- [What you will do]: A word-for-word retyping of the listing below is required, with the pictures dropped.

- [Provided material]:
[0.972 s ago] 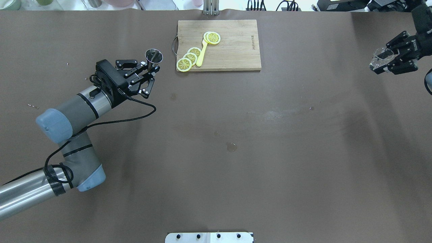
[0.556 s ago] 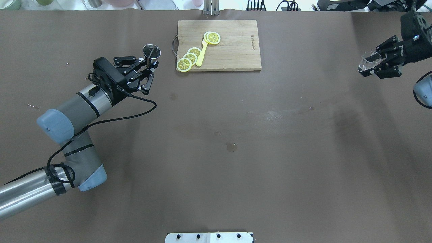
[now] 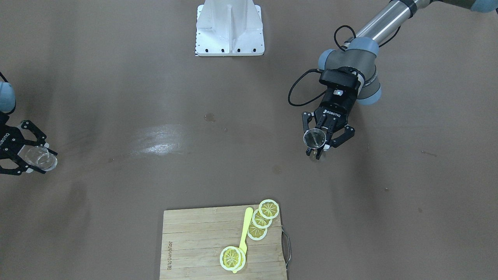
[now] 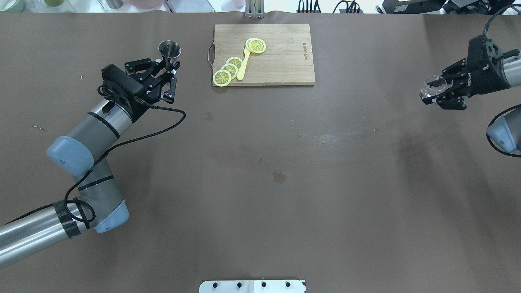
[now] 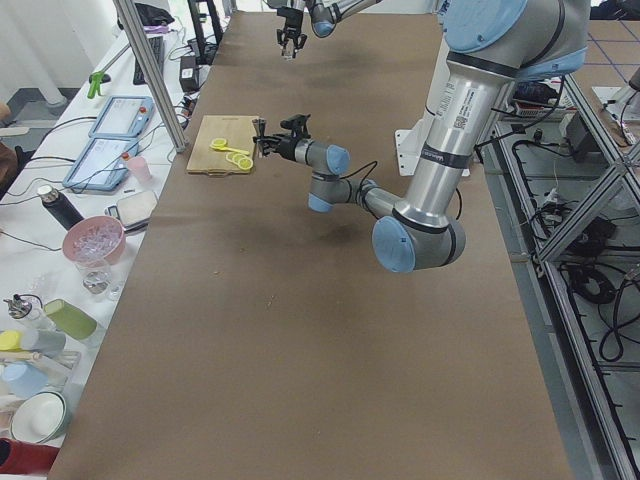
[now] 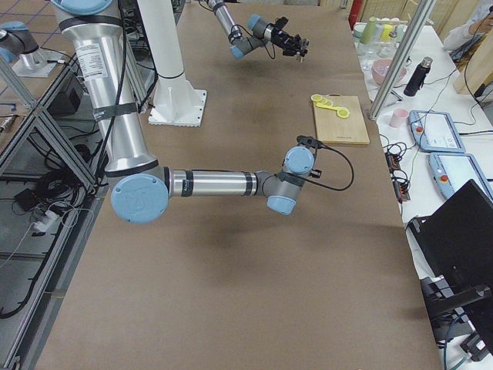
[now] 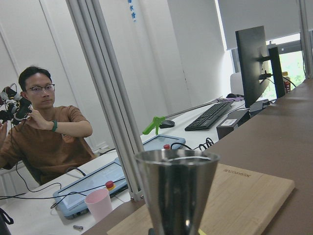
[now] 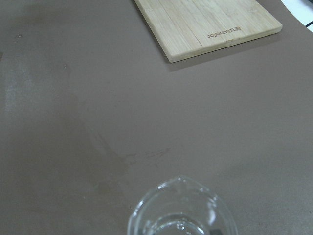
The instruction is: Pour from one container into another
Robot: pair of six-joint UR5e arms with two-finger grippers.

- [Solution to this exercise]:
[0.972 s ago] 
[0.556 s ago] 
[now] 
[now] 
[now] 
[now] 
[now] 
[now] 
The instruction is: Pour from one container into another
Robot: pair of six-joint UR5e arms with two-finger grippers.

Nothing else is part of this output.